Opgemerkt zij dat uit het proces-verbaal van het onderzoek ter terechtzitting in hoger beroep niet blijkt dat de stukken uit het dossier zijn voorgehouden of als voorgehouden zijn aangemerkt. Daarover wordt in cassatie niet geklaagd. Wel deelt de AG bij het hof mee dat “U alle zich in het dossier bevindende bewijsmiddelen (heeft) voorgehouden.” Daaruit kan mijn inziens worden afgeleid dat het hof de stukken inzake zaak A heeft voorgehouden, inclusief de resultaten van de doorzoekingen.
De rechtbank had voor zaak A en B telkens tien maanden gevangenisstraf met aftrek van voorarrest opgelegd.

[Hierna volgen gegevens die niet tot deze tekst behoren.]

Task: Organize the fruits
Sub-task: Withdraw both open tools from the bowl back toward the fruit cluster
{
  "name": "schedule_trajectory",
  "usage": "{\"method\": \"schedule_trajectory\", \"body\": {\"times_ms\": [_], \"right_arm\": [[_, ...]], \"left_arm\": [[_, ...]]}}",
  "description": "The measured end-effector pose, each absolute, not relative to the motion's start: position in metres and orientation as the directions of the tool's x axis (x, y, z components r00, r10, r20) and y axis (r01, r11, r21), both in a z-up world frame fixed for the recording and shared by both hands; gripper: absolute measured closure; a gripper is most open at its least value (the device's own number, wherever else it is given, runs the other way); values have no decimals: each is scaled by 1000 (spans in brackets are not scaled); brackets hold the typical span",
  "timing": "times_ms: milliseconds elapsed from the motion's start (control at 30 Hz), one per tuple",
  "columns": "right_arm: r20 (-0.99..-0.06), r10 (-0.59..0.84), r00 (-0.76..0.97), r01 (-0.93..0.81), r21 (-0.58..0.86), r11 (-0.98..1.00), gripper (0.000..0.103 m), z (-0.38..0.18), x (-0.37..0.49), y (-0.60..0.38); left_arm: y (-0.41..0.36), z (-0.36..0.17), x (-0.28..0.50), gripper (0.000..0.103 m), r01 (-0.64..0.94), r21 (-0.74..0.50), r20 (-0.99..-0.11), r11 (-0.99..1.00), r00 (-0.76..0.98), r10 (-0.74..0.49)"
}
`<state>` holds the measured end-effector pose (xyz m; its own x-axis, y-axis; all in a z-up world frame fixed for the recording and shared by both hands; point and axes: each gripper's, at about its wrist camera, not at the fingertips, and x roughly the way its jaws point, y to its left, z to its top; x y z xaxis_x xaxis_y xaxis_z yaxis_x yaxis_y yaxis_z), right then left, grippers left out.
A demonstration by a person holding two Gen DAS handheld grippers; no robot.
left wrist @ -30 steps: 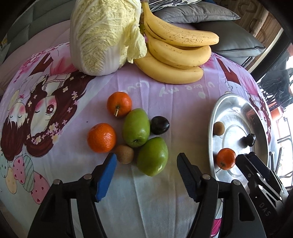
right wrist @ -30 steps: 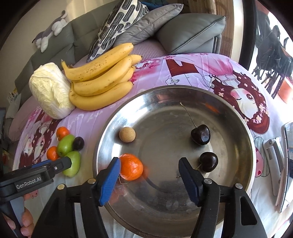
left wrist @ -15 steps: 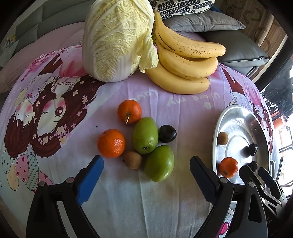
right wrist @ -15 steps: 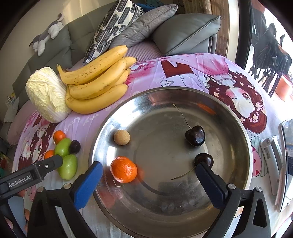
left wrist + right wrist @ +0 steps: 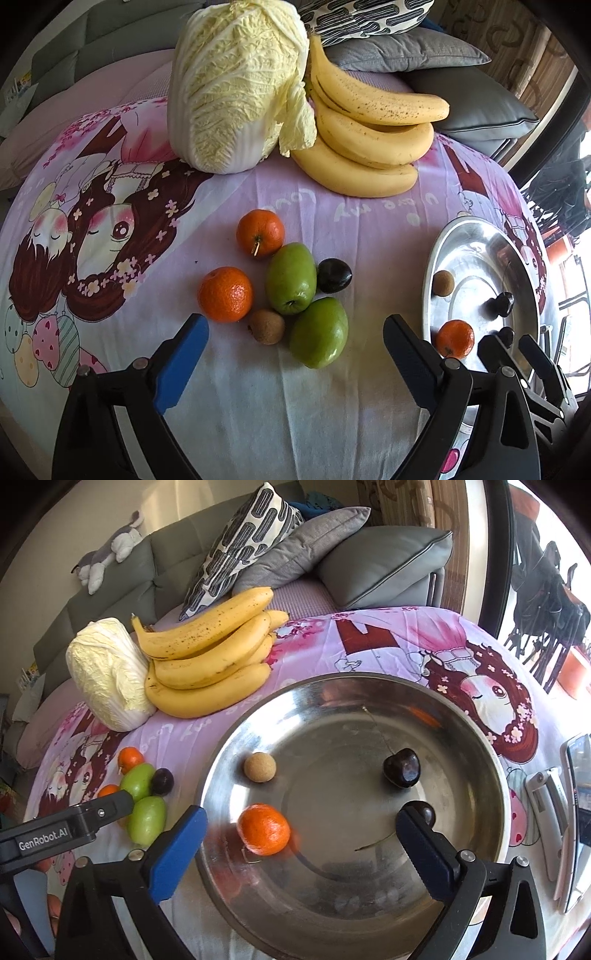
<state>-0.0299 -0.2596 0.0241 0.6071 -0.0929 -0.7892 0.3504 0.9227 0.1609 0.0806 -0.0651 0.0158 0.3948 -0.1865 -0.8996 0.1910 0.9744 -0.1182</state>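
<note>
The left gripper [image 5: 295, 339] is seen with its jaws spread wide and nothing held between them. Just ahead of the gap, on the printed cloth [image 5: 258, 406], a cluster of loose fruit is laid out: a green fruit [image 5: 318, 333] nearest the jaws, a small brown fruit [image 5: 266, 326] touching it on the left, and a second green fruit [image 5: 291, 283] behind both. A dark plum [image 5: 334, 276] is set against the right side of the second green fruit. One orange [image 5: 225, 294] lies at the left of the cluster and another orange [image 5: 260, 233] at its far side.

The right gripper [image 5: 301, 832] is likewise held wide open and empty, positioned over the near rim of the metal bowl [image 5: 491, 760]. Inside the bowl, a third orange [image 5: 263, 829] lies between the jaws, nearer the blue left finger [image 5: 177, 853]. A round tan fruit [image 5: 260, 767] lies further in, apart from the orange. One cherry [image 5: 402, 768] lies toward the right of the bowl floor; a second cherry [image 5: 426, 812] is partly hidden behind the right finger.

Beyond the fruit, a bunch of bananas [image 5: 369, 136] is rested against a napa cabbage [image 5: 236, 85] at the far edge of the cloth. Cushions [image 5: 314, 550] and a sofa [image 5: 110, 602] are seen behind.
</note>
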Motion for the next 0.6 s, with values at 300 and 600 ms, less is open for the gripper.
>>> {"method": "schedule_trajectory", "body": {"times_ms": [300,600], "right_arm": [[-801,-68,595,307,148,940,0,24,-25,-243],[-799,-4,602,250,184,951,0,28,-21,-226]], "left_arm": [[-59,24,80,7,198,-133,-881,971,425,-208],[-41,27,88,7,178,-174,-875,969,423,-235]]}}
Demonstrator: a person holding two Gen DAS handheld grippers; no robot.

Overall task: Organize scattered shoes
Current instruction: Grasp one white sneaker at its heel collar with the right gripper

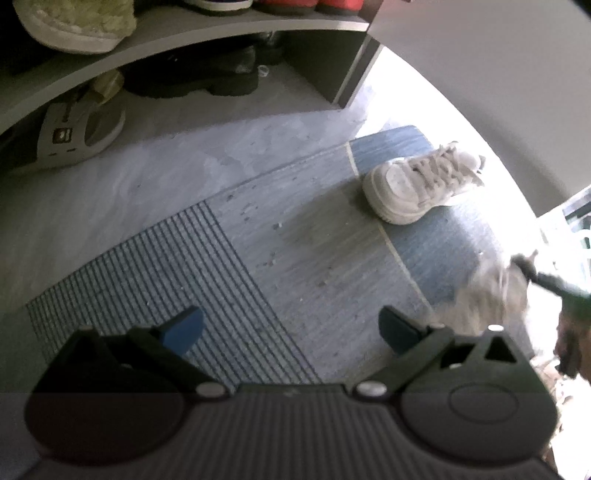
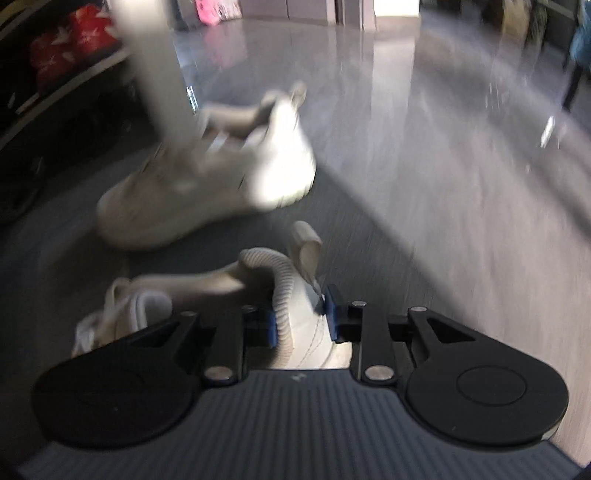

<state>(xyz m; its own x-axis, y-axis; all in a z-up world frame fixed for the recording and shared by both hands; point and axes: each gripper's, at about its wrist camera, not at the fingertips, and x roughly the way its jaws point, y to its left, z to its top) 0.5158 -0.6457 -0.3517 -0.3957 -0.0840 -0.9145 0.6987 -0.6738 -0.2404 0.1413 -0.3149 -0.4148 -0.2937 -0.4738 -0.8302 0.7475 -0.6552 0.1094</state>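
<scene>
We see the left gripper (image 1: 291,328) hovering over the mat (image 1: 258,258), tilted steeply down, its jaws wide apart with nothing between them. Ahead runs the rack (image 1: 221,33), its lower shelf edge curving across the top of the view; bare floor (image 1: 166,162) lies open between mat and rack. Under the shelf sit a grey slide (image 1: 79,136) and a black shoe (image 1: 199,77); the small patch on the slide's strap is too blurred for us to read. One white sneaker (image 1: 413,188) stands on the mat's blue end, near the wall.

The right gripper (image 2: 301,321) has its jaws clamped on the heel collar of a second sneaker (image 2: 280,295), just beside the first. Open floor stretches to the right.
</scene>
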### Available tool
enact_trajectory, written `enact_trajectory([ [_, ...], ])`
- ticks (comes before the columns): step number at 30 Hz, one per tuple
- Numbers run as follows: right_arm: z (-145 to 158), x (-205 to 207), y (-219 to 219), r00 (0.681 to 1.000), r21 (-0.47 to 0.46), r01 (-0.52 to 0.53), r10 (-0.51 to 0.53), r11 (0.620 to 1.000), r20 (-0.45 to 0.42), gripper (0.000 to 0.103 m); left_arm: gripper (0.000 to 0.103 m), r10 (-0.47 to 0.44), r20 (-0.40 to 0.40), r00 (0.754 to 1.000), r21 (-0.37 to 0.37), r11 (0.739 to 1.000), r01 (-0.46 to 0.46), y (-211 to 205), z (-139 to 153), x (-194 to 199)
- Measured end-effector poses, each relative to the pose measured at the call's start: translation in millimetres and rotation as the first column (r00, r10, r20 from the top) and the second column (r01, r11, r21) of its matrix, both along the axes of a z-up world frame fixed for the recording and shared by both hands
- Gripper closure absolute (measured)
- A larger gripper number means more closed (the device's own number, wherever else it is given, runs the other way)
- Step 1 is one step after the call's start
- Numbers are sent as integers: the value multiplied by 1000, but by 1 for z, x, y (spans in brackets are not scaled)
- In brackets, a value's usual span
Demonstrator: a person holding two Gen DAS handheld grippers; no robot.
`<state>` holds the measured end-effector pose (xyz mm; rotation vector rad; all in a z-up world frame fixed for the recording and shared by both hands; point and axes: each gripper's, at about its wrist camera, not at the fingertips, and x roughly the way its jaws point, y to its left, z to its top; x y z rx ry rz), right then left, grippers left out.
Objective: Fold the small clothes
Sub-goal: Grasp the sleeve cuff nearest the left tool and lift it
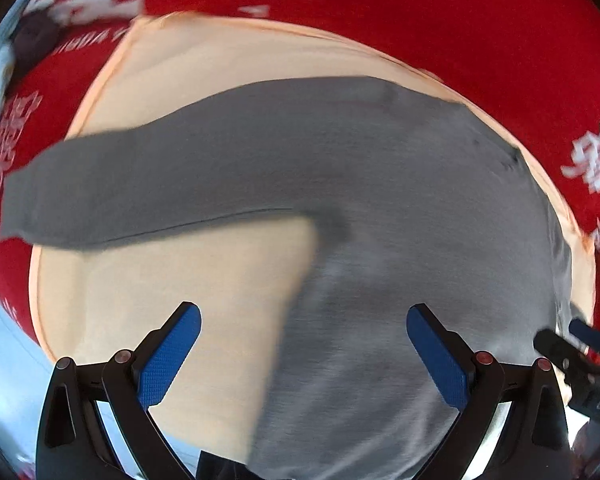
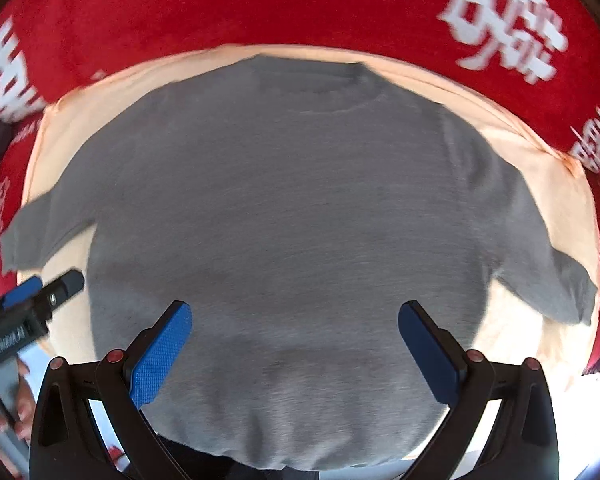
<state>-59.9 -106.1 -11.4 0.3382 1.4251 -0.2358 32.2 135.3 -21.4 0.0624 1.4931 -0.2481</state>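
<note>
A small grey T-shirt (image 2: 284,216) lies flat and face up on a peach cloth (image 2: 548,200), neckline far from me, both short sleeves spread out. In the left wrist view the grey T-shirt (image 1: 380,208) fills the right side, its left sleeve (image 1: 100,200) stretching across the peach cloth (image 1: 180,280). My left gripper (image 1: 304,344) hovers open over the shirt's left lower edge, nothing between its blue pads. My right gripper (image 2: 294,340) hangs open above the shirt's lower middle. The left gripper (image 2: 36,296) also shows at that view's left edge, and the right gripper (image 1: 572,344) at the other view's right edge.
A red cloth with white printed characters (image 2: 260,4) surrounds the peach cloth on the far and both lateral sides. Part of a hand (image 2: 20,412) shows at lower left. A pale blue surface (image 1: 4,340) lies beyond the cloth's near left corner.
</note>
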Motion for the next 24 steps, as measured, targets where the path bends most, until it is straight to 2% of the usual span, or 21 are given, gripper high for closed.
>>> enact_trajectory([
  [3, -2, 7, 24, 999, 12, -46, 46, 999, 2, 0, 0, 109, 2, 994, -78, 991, -108, 51, -13, 13],
  [6, -5, 14, 48, 996, 31, -87, 87, 996, 10, 0, 0, 243, -10, 970, -184, 953, -241, 102, -34, 29],
  [9, -10, 19, 69, 992, 44, -128, 128, 991, 16, 0, 0, 369, -71, 927, -258, 891, -375, 145, -59, 43],
  [11, -14, 22, 84, 989, 52, -150, 150, 987, 16, 0, 0, 443, -105, 890, -315, 834, -452, 168, -73, 50],
  [15, -18, 27, 106, 984, 73, -179, 178, 981, 24, 0, 0, 520, -159, 839, -413, 737, -535, 195, -91, 66],
  [18, -22, 31, 120, 980, 89, -198, 196, 976, 24, 0, 0, 558, -148, 817, -429, 708, -561, 202, -95, 72],
  [20, -24, 34, 130, 978, 93, -207, 207, 974, 18, 0, 1, 585, -149, 797, -451, 678, -581, 205, -94, 73],
  [21, -24, 33, 133, 978, 95, -211, 210, 973, 18, 0, 4, 600, -148, 786, -454, 665, -593, 204, -94, 73],
  [23, -23, 34, 139, 976, 97, -216, 215, 972, 20, 0, 17, 621, -138, 772, -449, 655, -608, 205, -93, 73],
  [24, -22, 34, 141, 976, 99, -218, 217, 971, 21, 0, 33, 624, -130, 770, -443, 658, -609, 206, -92, 73],
])
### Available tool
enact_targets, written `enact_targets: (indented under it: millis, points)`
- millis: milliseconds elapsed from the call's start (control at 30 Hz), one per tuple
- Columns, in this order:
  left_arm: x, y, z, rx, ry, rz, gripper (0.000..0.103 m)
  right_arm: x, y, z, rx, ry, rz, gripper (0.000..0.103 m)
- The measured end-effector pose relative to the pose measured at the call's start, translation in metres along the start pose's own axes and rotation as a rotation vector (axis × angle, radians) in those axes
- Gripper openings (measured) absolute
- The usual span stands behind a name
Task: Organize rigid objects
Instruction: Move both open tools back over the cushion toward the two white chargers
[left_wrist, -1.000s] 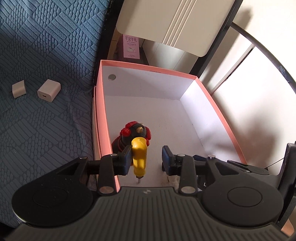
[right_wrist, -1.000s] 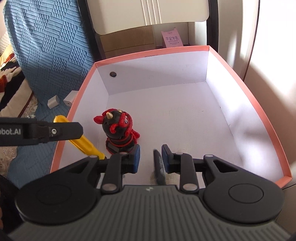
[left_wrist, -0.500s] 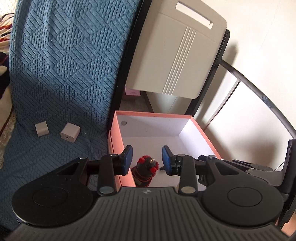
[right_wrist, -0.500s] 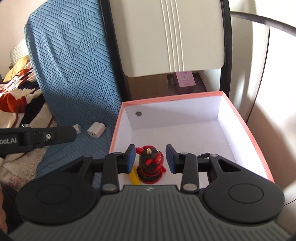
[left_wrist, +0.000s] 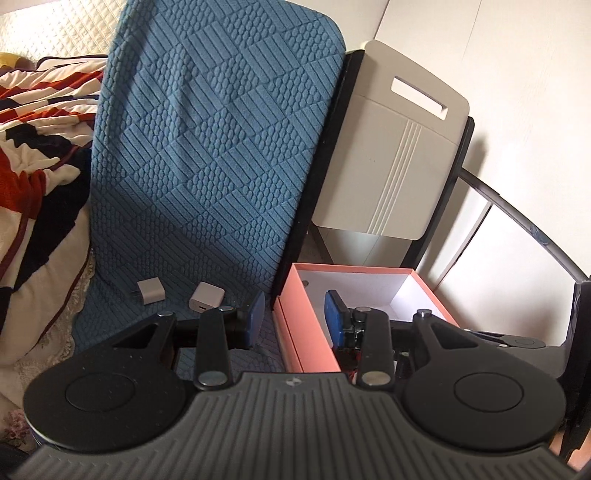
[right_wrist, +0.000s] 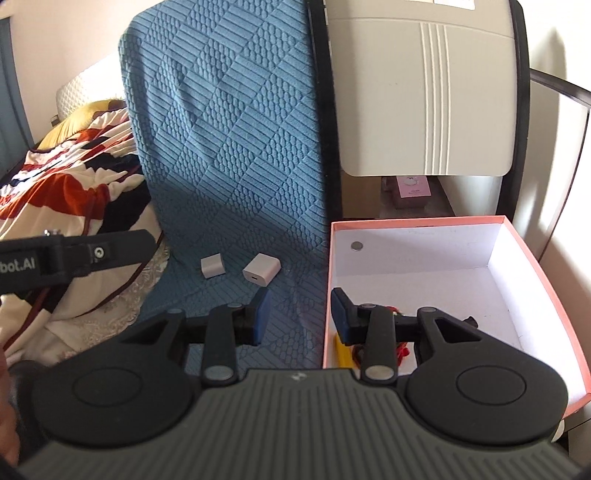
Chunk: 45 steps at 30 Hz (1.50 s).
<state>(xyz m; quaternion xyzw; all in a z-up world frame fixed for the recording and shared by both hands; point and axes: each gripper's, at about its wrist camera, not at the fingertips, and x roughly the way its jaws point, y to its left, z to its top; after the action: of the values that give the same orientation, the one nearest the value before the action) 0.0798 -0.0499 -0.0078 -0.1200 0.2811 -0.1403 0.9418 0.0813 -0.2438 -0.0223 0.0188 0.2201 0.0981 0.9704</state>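
Note:
A pink box with a white inside (left_wrist: 306, 321) (right_wrist: 535, 258) stands right of the blue quilted mat (left_wrist: 207, 177) (right_wrist: 229, 155). Inside it lie a yellow tool (right_wrist: 342, 354) and a red and black figurine (right_wrist: 400, 347), both mostly hidden behind my right gripper. Two white charger cubes lie on the mat: one (left_wrist: 150, 291) (right_wrist: 213, 265) to the left, one (left_wrist: 207, 296) (right_wrist: 262, 274) to the right. My left gripper (left_wrist: 293, 319) is open and empty, straddling the box's left wall. My right gripper (right_wrist: 300, 314) is open and empty, above that same wall.
A white folding chair back (left_wrist: 399, 147) (right_wrist: 424, 92) with a black frame stands behind the box. A patterned red, white and black blanket (left_wrist: 33, 147) (right_wrist: 66, 177) lies left of the mat. A small pink carton (right_wrist: 410, 192) sits under the chair.
Both grippers have let go of their items in the box, opened wide, and pulled back up and to the left. The views now take in the mat and chargers.

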Motion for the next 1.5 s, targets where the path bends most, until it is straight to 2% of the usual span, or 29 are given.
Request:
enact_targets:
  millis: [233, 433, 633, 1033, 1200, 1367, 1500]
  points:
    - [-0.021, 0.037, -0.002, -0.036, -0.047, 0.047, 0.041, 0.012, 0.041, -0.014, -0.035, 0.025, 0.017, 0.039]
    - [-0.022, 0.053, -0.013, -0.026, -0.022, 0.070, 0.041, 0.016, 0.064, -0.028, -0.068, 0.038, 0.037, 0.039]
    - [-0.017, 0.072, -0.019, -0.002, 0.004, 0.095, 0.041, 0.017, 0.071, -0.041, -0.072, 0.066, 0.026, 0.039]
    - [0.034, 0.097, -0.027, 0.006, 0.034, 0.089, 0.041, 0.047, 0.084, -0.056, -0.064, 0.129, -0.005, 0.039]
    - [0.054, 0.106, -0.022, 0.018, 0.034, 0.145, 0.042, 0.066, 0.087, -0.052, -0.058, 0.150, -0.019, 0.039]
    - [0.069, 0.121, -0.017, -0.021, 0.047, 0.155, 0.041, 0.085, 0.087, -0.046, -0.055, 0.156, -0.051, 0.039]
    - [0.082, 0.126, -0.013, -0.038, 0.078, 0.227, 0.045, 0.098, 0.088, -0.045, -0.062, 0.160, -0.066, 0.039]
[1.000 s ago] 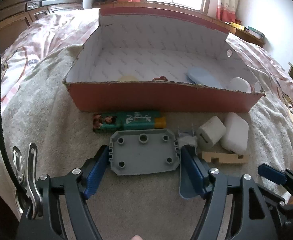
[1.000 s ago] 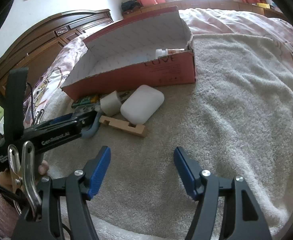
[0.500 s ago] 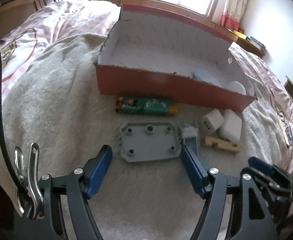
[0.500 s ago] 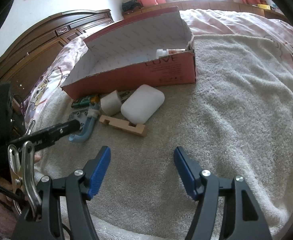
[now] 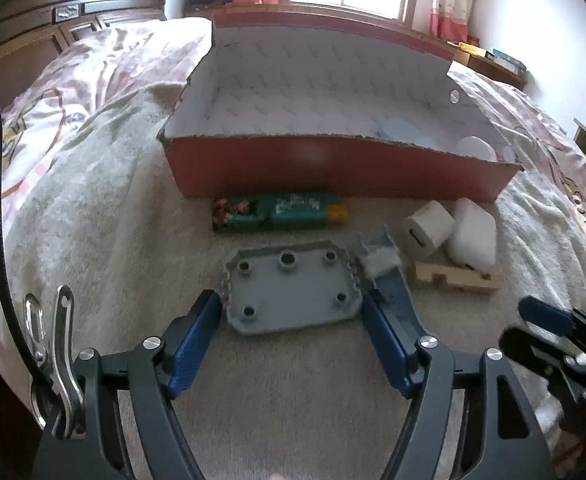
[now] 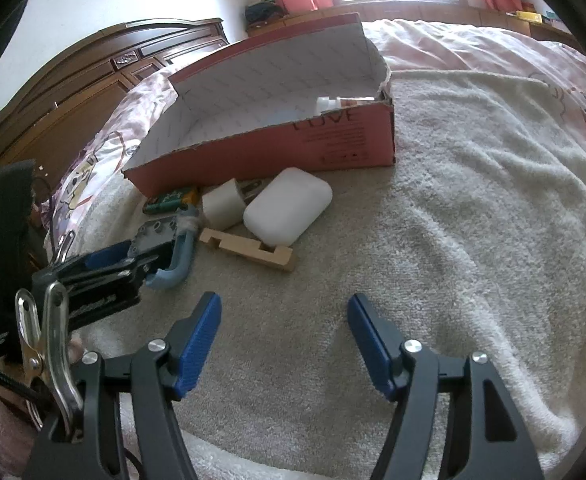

De politierechter had voor zaak C drie weken gevangenisstraf opgelegd. Het hof heeft – zoals reeds onder randnummer 1 weergegeven – voor zaak A primair, B onder 2 en 3 en C vijftien maanden gevangenisstraf opgelegd. Het hof heeft voor het in zaak B onder 1 bewezen verklaarde de gevangenisstraf bepaald op vijf maanden.
HR 31 januari 2017, ECLI:HR:2017:114, NJ 2017/199 m.nt. Vellinga-Schootstra.
Vgl. HR 17 juni 2008, ECLI:NL:HR:2008:BD2578, NJ 2008/358 m.nt Mevis.